Onomichi cat sitting on a stone

Photo: Richard Henry

Onomichi loves cats, and cats love Onomichi. The city even hosts an annual cat festival that includes cat themed snacks, games, face painting, and yet another reason to visit the cats that roam the mountain paths. Visit the Manekineko Museum for cat themed items and look around the gallery to see their extensive collection of lucky and beckoning cat statues and figurines. If nothing else, spending some time with the kitties on the mountain while appreciating a nice sunset could do anyone a world of good.

The Mountain Temple

If anything stays consistent throughout a visit to Onomichi it’s that you won’t find a single bad view in the city. Through an alley, on a hill, in the harbour – there’s always quality scenery. Sit with it and take it all in, for sure, but you’d regret coming without a camera.

Prime panoramic real estate can be found from sitting aside Senkoji – the temple of the same name as the park that straddles the mountainside and offers incomparable views of Onomichi’s southern mountainous islands.

The pagoda as seen from beneath Senkoji

Photo: Richard Henry

Accessible by either ropeway or a brief hike, the temple provides visitors with an opportunity to offer a coin to pray, contribute incense, whack the temple bell, or climb the neighbouring rock using an attached chain to visit the deity at the top. The sites around the temple also provide visitors with interesting prayer opportunities and scenes from behind pagodas that often make the front pages and magazines and travel posters.

An Onomichi sunset from Senkoji

Photo: Richard Henry

Did we mention the park in spring? Cherry blossoms blanket the mountain like a dream. There just isn’t a bad season in Onomichi.

The Ramen of Ramens

That’s right. Onomichi ramen is a dish loved by tourists and locals alike, and it’s chronically sought out when visiting the city.

While shops around Onomichi put their own spin on the recipe, the main idea of this signature shoyu (soy sauce) ramen is both pork fat and small fish from the Seto, mixed with a flatter version of the expected noodle. While that doesn’t sound like much, the process from start to finish takes a great deal of love and dedication.
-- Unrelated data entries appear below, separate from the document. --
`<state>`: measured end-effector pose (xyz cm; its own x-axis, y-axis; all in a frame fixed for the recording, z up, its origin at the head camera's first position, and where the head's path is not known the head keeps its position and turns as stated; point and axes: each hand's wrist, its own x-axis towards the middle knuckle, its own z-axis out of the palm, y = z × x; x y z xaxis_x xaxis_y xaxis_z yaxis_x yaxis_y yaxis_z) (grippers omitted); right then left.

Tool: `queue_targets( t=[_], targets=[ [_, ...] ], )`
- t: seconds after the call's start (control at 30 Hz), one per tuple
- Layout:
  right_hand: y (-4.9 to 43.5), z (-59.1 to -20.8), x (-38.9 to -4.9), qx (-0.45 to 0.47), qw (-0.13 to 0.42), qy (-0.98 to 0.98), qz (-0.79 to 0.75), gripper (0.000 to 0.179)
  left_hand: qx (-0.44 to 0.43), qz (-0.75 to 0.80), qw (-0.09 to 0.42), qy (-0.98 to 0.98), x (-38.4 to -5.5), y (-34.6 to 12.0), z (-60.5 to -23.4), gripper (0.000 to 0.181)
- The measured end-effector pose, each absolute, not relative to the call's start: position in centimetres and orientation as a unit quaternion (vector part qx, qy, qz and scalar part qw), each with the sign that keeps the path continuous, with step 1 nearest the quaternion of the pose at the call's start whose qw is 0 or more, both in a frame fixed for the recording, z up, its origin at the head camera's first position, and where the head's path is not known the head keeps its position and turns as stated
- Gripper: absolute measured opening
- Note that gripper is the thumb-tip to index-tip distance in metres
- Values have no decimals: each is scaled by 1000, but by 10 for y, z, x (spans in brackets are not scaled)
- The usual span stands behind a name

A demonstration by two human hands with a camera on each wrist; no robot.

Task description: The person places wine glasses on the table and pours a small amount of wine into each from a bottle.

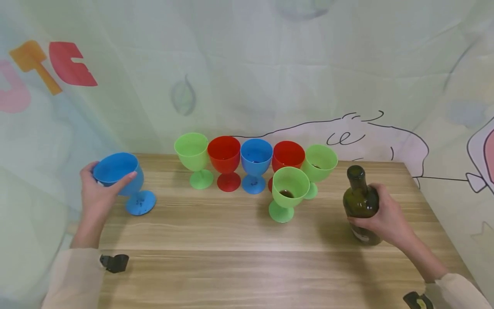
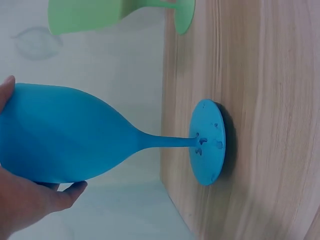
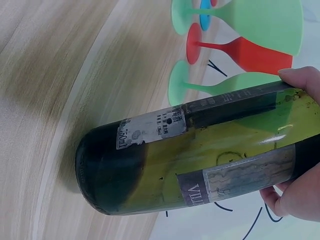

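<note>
At the left, my left hand [image 1: 99, 197] grips a blue goblet [image 2: 65, 132] by its bowl, thumb on one side and fingers round the other. Dark specks of liquid dot the goblet's foot [image 2: 207, 142], which is at or just above the tabletop; I cannot tell which. My right hand [image 1: 391, 221] holds a dark green wine bottle [image 1: 360, 201] round its upper body, neck up and uncorked. Dark liquid shows low in the bottle [image 3: 112, 165] in the right wrist view. Nearest the bottle stands a green goblet [image 1: 290, 182] with a little dark liquid inside.
Along the back of the wooden table [image 1: 193, 274] runs a row of goblets: green [image 1: 191, 152], red [image 1: 224, 156], blue [image 1: 256, 161], red [image 1: 287, 152] and green [image 1: 320, 163]. The front green goblet partly hides the second red one. A printed curtain [image 1: 247, 64] hangs behind.
</note>
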<state>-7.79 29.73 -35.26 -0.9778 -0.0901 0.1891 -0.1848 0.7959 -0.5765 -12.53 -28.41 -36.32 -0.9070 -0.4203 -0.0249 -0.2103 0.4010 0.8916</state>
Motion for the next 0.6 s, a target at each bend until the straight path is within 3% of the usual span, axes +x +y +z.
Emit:
queue_targets(
  t=[0.3, 0.6],
  targets=[
    [297, -353, -77, 73, 77, -946, 307, 87, 128, -491, 122, -853, -121, -267, -367, 95],
    [295, -352, -77, 76, 84, -946, 304, 85, 57, -494, 96, -862, -114, -233, -350, 96]
  ],
)
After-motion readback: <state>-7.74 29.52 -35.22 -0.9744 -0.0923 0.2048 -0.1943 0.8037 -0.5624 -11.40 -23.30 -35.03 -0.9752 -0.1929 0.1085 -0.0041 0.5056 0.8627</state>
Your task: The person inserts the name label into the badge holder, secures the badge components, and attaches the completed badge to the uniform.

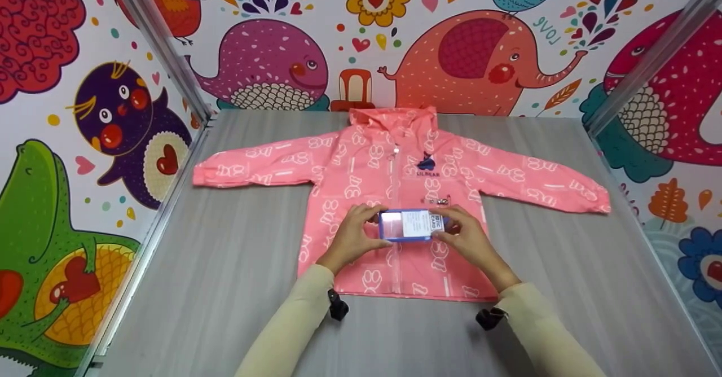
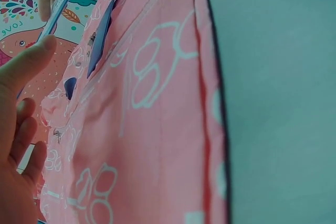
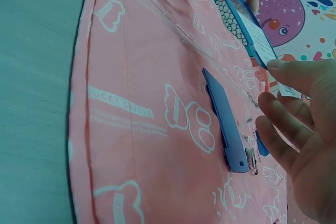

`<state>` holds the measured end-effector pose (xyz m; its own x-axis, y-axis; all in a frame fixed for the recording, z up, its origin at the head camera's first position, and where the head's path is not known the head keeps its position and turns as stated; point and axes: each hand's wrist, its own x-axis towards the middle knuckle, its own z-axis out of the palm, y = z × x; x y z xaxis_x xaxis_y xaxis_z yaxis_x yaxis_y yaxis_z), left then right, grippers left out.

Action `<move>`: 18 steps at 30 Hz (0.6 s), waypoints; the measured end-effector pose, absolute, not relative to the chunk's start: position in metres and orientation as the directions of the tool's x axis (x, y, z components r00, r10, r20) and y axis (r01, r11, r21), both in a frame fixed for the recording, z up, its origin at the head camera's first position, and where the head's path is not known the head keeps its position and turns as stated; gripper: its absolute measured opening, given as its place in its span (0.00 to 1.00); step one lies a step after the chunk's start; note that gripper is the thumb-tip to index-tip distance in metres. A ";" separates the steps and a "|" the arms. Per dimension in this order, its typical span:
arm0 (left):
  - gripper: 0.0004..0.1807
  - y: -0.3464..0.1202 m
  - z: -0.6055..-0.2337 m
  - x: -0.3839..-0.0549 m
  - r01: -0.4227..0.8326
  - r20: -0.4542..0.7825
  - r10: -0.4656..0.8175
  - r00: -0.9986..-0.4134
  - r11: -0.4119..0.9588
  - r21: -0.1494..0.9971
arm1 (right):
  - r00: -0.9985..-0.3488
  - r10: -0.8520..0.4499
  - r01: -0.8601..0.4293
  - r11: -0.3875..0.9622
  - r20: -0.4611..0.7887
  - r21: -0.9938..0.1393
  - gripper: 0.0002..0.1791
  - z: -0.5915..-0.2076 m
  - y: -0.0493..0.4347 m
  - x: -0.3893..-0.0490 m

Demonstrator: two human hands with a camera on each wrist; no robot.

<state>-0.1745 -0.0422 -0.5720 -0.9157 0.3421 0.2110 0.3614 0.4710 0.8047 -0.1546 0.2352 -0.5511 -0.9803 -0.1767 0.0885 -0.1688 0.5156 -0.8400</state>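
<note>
A blue-framed clear ID card holder point(image 1: 391, 224) is held level above a pink hooded jacket point(image 1: 350, 258). My left hand point(image 1: 355, 236) grips its left end between thumb and fingers. At the other end, my right hand point(image 1: 465, 236) pinches a white printed card point(image 1: 416, 223), whose end sticks out past the frame in the right wrist view. A flat blue piece point(image 3: 226, 121) lies on the jacket below the hands, mostly hidden from the head view. Beside it is a metal safety pin clip point(image 3: 252, 161).
The jacket lies spread front up on a grey table point(image 1: 225, 309), sleeves out to both sides, its zipper point(image 1: 396, 196) closed. Printed cartoon walls point(image 1: 271, 55) and metal posts point(image 1: 163, 44) border the table at the back and sides.
</note>
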 end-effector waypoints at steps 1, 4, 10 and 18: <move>0.43 -0.042 -0.572 -0.174 0.361 0.210 0.342 -0.916 0.471 0.805 | -0.980 -0.176 -0.171 0.515 0.091 -0.840 0.27 -0.551 0.235 -0.155; 0.44 -0.042 -0.573 -0.175 0.358 0.206 0.341 -0.917 0.476 0.803 | -0.979 -0.177 -0.178 0.509 0.100 -0.842 0.27 -0.551 0.234 -0.155; 0.43 -0.042 -0.574 -0.175 0.377 0.222 0.347 -0.911 0.488 0.787 | -0.972 -0.195 -0.217 0.508 0.135 -0.833 0.27 -0.555 0.232 -0.156; 0.43 -0.042 -0.575 -0.175 0.405 0.253 0.353 -0.901 0.473 0.783 | -0.959 -0.215 -0.276 0.543 0.186 -0.793 0.25 -0.556 0.230 -0.156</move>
<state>-0.1755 -0.0419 -0.5747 -0.9007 0.3532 0.2531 0.4052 0.4727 0.7825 -0.1559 0.2297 -0.5564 -0.9587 -0.2154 0.1856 -0.2756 0.5428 -0.7934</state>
Thus, getting a chance to slurp up some of this golden goodness often requires waiting in a long queue. Like anywhere in the world, the longer the line typically means that it’s worth the wait.
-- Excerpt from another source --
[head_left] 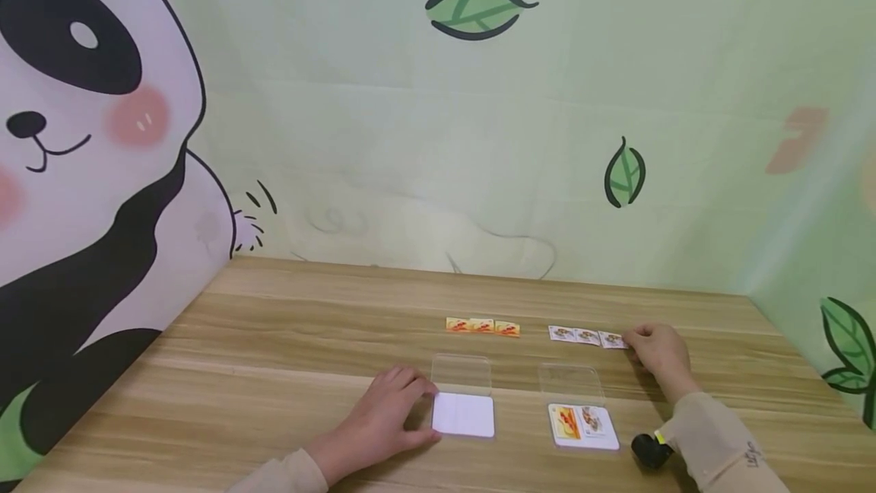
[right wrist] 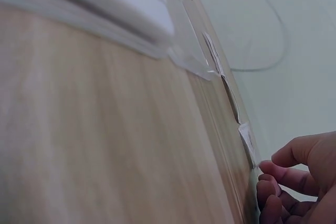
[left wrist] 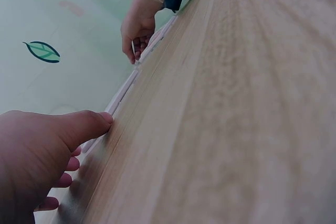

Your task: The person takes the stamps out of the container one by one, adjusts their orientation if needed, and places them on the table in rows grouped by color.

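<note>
My left hand (head_left: 393, 417) rests at the left edge of a flat clear case holding a blank white card (head_left: 463, 415). Its thumb touches the near left corner and its index finger the far one; the left wrist view shows the thumb (left wrist: 100, 121) against the edge. My right hand (head_left: 660, 352) has thumb and index fingertip at the right end of a small picture card (head_left: 612, 340), the last in a row of three. In the right wrist view that card (right wrist: 248, 142) lies slightly raised, its corner right at the fingertips (right wrist: 266, 166).
A second clear case (head_left: 595, 438) holds a white card with two small pictures. Both clear lids (head_left: 461, 375) lie folded back. Three orange picture cards (head_left: 482, 326) lie in a row farther back. A leaf-printed backdrop (head_left: 383, 135) rises behind the wooden table (head_left: 308, 341).
</note>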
Shops like Hinode Shokudo and Onomichi Ramen Kuishin Bousenryo, both in the shopping arcade area easily spotted from the station exit, are deserving choices. Both hole-in-the-wall restaurants, the limited seating see them regularly packed, and rightfully so. Delicious is an understatement.

A bowl of Onomichi Ramen

Photo: Richard Henry

Unforgettable Activities

Onomichi’s local festivals and position along some of the most mesmerizing natural wonders of Japan make it a treat to hone in on.
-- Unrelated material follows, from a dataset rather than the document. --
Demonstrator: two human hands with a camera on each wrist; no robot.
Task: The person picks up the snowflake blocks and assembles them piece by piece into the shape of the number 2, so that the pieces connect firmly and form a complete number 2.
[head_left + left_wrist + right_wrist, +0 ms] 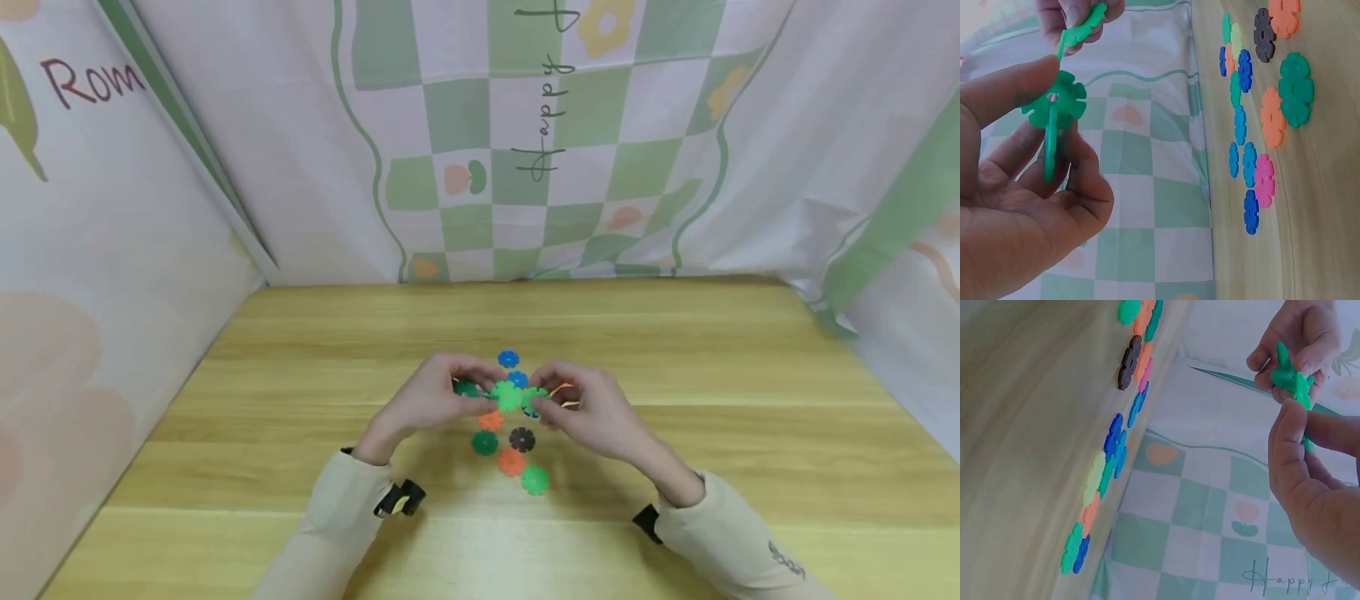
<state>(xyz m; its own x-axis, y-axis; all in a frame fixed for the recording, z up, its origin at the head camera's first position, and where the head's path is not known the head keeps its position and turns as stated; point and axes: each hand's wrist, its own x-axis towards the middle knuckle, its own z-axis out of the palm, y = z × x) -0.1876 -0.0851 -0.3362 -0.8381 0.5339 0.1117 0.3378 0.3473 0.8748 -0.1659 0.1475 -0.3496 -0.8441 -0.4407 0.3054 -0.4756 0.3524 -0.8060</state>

Aside from the cat festival, Onomichi’s annual lantern festival sees the area become lit up by layers of candle-lit paper lanterns many of which are built and decorated by local children. Arranged in intricate shapes and aligning the steps leading to the temple sites, everywhere from the bay area shopping arcade to the top of the inner mountain is filled with them, and it’s as lovely an experience as it sounds.

Part of the Onomichi lantern festival outside the shopping arcade

Photo by Richard Henry

Experiencing the Shimanami Kaido, the cycling route of some of the dreamiest landscapes on the planet, starts or ends with Onomichi. Marked with a blue line leading all the way to Shikoku, bikers from all over the world come to traverse this series of bridges and beaches to get a glimpse at the Seto Inland Sea from its centre.

Shimanami Kaido cycling

While renting a bicycle from either side of the route and making it from start to finish can take all day, if not more, taking a bus is much shorter for those that want to see the sights without putting in so much work. Either way, it really is something special.

Finally, with islands comes beaches. Shimanami Beach on Innoshima is a fine stop along the Shimanami Kaido, while the Setoda Sunset Beach on Ikuchi is exceptional for those wanting to plan their stop for a little further down the line. The sea sights guarantee a worthwhile resting place.